Фрейлейн Аннхен поступила, как ей было велено, но шатер не раскрывался; однако, невзирая на то что господин Дапсуль фон Цабельтау в нескольких шагах от нее сильно стучал молотком по металлическим доскам, до нее нередко доносились дикие смешанные крики, которые исходили как будто из шатра, а потом шумные рукоплескания, впрочем, скорее похожие на пощечины. Она сообщила о том господину Дапсулю фон Цабельтау, который остался этим весьма доволен и сказал, чем сильнее они повздорят между собой внутри шатра, тем труднее им заметить, что тут куется им на погибель.
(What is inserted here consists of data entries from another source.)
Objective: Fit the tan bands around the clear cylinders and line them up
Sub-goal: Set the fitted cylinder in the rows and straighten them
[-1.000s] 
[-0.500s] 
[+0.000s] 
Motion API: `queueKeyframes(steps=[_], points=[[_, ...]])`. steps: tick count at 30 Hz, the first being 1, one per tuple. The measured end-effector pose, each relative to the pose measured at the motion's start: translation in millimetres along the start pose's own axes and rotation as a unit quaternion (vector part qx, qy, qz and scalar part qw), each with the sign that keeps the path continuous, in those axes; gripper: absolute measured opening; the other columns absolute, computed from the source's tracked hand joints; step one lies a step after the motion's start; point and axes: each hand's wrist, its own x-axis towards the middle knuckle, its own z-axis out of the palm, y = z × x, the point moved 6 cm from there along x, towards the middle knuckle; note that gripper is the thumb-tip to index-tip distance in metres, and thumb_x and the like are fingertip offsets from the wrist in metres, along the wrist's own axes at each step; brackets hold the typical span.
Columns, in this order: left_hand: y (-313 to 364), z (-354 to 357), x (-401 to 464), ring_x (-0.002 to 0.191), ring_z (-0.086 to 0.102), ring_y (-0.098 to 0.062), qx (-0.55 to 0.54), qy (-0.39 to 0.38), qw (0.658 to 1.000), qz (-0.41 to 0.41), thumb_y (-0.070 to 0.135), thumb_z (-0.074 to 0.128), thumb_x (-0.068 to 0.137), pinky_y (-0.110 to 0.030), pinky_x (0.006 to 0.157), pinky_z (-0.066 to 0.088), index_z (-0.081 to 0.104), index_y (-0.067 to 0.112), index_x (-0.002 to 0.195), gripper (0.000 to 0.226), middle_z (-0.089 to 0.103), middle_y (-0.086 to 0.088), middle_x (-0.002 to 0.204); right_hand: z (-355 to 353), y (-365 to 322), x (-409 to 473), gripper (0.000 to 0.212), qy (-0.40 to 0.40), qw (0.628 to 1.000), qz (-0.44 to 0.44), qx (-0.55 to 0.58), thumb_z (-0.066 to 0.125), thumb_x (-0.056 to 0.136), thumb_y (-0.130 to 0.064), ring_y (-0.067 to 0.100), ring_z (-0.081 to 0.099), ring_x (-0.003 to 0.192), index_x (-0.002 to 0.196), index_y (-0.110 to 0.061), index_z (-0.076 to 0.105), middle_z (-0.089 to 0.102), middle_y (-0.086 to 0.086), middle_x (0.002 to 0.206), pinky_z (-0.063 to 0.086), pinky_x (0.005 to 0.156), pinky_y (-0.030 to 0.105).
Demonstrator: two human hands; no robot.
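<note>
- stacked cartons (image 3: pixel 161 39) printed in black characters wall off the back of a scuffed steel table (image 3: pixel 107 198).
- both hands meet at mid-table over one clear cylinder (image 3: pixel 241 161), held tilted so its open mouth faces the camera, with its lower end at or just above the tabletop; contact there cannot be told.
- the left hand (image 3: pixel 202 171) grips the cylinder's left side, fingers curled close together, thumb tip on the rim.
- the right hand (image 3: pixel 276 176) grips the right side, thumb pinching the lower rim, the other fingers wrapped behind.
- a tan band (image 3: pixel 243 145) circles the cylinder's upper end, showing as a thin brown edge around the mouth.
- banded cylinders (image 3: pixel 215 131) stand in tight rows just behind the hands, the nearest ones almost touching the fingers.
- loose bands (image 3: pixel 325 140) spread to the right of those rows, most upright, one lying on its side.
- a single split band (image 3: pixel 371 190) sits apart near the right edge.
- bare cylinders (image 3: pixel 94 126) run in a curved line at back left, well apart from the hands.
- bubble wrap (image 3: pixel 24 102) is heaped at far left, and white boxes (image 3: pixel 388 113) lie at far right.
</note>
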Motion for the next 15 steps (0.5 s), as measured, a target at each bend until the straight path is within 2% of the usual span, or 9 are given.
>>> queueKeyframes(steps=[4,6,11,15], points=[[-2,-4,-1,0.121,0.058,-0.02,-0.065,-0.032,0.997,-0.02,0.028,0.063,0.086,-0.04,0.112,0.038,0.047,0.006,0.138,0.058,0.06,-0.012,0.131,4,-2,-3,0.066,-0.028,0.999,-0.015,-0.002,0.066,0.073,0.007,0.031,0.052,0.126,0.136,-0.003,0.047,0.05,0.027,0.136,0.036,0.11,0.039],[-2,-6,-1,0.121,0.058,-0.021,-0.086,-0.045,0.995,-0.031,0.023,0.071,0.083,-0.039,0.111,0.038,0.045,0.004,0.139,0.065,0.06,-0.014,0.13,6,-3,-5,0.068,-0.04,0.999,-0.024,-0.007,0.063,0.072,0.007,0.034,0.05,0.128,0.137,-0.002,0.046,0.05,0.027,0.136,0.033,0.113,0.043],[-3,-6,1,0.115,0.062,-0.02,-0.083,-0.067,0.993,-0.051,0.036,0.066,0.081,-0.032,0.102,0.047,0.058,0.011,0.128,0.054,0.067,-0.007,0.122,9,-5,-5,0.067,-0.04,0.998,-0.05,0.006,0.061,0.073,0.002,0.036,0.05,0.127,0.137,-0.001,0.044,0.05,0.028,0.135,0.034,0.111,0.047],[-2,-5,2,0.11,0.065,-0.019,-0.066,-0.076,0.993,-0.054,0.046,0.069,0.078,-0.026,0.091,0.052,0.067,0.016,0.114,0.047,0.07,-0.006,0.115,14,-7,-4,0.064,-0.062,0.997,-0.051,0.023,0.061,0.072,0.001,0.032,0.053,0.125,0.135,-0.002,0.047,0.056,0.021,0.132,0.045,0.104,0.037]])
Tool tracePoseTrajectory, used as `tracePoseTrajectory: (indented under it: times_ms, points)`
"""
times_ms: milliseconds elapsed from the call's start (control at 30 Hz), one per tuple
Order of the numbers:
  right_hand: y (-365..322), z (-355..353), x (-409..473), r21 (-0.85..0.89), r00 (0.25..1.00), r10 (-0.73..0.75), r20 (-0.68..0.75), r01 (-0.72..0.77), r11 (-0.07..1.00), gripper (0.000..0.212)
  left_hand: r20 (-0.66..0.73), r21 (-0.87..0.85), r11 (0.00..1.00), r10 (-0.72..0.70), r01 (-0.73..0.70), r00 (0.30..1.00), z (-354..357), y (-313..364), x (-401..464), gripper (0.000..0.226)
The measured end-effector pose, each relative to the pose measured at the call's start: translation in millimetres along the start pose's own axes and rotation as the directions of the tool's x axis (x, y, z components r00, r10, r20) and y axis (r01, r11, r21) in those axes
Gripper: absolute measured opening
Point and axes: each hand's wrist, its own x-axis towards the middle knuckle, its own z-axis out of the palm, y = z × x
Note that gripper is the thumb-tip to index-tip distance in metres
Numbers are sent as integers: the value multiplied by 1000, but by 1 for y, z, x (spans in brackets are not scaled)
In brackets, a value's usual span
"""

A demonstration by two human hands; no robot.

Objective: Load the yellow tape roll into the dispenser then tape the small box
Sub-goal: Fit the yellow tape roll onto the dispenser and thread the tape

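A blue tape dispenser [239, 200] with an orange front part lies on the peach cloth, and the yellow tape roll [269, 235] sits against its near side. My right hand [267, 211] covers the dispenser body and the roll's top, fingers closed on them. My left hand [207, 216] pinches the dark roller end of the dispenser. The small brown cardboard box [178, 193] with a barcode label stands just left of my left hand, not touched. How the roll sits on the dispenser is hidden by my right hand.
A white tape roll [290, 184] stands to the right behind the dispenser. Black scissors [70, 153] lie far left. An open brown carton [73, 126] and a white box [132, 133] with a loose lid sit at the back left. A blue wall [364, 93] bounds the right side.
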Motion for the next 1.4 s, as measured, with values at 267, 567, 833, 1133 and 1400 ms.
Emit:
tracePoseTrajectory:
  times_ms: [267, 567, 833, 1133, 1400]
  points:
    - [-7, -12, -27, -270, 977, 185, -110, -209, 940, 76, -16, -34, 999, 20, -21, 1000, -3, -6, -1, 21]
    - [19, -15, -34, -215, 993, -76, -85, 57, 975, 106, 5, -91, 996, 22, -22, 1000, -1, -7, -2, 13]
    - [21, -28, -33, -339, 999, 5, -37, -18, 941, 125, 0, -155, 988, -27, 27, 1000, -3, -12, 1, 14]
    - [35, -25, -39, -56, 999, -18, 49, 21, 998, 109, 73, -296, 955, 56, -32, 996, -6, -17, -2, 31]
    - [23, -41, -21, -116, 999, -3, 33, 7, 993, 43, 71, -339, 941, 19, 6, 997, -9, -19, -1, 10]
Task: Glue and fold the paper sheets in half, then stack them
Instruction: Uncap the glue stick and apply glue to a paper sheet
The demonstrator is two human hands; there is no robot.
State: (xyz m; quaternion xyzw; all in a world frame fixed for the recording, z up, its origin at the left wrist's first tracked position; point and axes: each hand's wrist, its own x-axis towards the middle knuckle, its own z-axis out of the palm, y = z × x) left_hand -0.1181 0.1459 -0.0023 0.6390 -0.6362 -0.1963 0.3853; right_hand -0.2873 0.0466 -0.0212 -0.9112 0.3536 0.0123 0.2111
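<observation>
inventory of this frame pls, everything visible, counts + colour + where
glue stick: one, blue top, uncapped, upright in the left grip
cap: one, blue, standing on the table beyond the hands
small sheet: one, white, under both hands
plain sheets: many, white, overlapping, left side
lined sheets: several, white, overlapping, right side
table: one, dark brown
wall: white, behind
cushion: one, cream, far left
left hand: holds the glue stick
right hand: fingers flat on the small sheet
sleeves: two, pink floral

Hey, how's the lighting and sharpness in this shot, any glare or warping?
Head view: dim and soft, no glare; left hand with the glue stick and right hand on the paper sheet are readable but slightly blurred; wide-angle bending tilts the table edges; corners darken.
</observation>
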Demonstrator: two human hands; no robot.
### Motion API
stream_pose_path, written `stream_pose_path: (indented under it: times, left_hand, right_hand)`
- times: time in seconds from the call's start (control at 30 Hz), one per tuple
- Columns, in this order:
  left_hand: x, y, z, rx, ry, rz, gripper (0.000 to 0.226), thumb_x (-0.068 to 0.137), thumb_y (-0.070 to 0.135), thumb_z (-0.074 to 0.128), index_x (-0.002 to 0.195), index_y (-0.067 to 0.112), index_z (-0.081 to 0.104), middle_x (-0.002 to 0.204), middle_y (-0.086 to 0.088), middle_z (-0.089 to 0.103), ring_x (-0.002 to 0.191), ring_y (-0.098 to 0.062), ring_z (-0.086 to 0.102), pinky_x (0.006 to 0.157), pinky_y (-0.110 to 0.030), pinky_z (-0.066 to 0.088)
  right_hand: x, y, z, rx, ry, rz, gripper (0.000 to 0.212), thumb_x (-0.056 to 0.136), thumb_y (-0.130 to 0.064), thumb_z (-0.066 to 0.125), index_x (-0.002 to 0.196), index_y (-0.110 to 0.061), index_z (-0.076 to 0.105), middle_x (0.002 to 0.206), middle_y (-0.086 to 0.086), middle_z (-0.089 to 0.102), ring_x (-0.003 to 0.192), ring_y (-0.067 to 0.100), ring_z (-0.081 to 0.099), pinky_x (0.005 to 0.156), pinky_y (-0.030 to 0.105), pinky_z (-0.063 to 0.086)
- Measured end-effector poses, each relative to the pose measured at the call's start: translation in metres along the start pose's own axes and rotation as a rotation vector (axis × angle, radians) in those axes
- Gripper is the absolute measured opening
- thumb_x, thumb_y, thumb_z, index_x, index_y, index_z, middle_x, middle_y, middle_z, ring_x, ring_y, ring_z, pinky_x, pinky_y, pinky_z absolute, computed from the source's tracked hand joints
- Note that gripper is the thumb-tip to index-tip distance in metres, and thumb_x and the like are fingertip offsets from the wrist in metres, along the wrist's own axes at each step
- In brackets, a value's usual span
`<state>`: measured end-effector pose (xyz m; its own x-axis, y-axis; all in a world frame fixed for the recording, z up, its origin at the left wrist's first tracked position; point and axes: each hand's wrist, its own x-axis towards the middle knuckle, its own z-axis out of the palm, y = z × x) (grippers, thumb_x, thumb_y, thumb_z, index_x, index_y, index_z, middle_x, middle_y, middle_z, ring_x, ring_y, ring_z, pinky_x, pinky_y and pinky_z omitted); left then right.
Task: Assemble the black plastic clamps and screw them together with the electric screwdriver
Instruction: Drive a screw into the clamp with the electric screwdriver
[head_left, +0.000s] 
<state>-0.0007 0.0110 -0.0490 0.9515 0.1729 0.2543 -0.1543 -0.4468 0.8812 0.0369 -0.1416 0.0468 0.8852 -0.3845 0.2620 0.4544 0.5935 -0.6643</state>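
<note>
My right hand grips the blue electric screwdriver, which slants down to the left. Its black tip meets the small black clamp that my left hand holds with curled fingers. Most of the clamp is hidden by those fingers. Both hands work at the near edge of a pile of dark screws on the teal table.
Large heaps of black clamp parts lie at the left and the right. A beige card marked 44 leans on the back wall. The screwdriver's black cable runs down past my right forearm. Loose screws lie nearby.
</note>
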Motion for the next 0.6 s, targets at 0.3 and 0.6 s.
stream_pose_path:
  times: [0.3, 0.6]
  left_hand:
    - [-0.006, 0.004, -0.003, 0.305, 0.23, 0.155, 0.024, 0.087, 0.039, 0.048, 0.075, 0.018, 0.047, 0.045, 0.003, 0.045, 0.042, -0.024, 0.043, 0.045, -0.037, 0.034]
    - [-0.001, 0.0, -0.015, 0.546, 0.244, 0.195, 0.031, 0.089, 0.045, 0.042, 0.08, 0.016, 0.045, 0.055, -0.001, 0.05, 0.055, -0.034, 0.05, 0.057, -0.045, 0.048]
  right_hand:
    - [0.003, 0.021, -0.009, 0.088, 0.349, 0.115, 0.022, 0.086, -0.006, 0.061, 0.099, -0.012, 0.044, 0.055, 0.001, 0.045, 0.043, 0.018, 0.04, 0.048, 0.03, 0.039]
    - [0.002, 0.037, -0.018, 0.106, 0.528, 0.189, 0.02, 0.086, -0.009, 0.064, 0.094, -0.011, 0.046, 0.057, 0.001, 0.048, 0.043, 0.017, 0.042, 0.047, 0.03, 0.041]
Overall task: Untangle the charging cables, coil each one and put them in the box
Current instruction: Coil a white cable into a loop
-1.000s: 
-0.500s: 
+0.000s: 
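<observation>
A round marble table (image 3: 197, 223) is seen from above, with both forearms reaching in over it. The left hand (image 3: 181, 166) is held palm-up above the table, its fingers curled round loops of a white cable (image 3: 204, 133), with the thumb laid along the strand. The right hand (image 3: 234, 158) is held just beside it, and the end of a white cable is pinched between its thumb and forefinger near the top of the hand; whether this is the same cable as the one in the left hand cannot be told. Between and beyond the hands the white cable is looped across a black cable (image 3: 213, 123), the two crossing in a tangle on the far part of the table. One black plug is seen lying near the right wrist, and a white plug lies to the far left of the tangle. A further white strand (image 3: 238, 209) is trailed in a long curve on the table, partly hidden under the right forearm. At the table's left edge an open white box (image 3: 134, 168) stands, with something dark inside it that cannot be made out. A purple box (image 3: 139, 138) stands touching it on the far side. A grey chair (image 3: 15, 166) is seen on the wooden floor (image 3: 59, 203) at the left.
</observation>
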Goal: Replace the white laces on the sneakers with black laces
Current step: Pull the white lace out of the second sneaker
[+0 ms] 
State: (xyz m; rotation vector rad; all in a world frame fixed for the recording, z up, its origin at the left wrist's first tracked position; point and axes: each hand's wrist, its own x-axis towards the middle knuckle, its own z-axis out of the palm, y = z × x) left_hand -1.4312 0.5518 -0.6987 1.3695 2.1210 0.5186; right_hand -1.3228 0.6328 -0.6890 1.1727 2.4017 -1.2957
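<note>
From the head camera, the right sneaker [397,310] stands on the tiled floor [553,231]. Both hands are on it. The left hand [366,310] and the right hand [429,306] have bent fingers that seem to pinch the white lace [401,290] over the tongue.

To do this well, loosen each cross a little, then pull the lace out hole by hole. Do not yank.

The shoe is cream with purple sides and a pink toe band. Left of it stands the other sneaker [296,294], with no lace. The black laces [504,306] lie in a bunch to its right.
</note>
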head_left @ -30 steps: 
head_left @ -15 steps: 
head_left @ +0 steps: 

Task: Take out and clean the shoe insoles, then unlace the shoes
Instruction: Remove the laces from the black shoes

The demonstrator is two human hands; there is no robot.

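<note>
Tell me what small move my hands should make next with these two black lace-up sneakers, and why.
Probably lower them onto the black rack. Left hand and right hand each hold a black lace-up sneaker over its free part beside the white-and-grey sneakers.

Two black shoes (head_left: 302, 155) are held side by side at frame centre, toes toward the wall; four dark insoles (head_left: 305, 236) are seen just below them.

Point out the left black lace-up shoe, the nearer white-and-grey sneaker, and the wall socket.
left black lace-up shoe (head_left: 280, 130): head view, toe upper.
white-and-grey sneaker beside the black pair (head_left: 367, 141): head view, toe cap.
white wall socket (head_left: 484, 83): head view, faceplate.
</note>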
Фрейлейн Аннхен немало изумилась, увидев, что господин Дапсуль фон Цабельтау выковал из меди несколько премилых кухонных кастрюль и такие же сковороды; будучи знатоком, она убедилась, что посуда получилась на славу и что папаша как надлежало выполнил долг, возлагаемый законом на медников, и спросила, нельзя ли ей снести на кухню и употребить в дело такую отменную посуду? Тут господин Дапсуль фон Цабельтау таинственно улыбнулся и сказал только:

– В свое время, в свое время, дочь моя Анна; сойди теперь вниз, любезное дитя, и спокойно ожидай того, что завтра случится в нашем доме.

Господин Дапсуль фон Цабельтау улыбнулся, и это внушило несчастной фрейлейн Аннхен доверие и надежду.

На другой день, когда приспело время обедать, господин Дапсуль фон Цабельтау спустился вниз с кастрюлями и сковородами, вошел в кухню и велел фрейлейн Аннхен и служанке удалиться, ибо он сам вознамерился приготовить сегодня обед. Он упрашивал фрейлейн Аннхен, чтобы она как можно любезнее и приветливее обходилась с Кордуаншпицем, который, наверное, скоро прибудет.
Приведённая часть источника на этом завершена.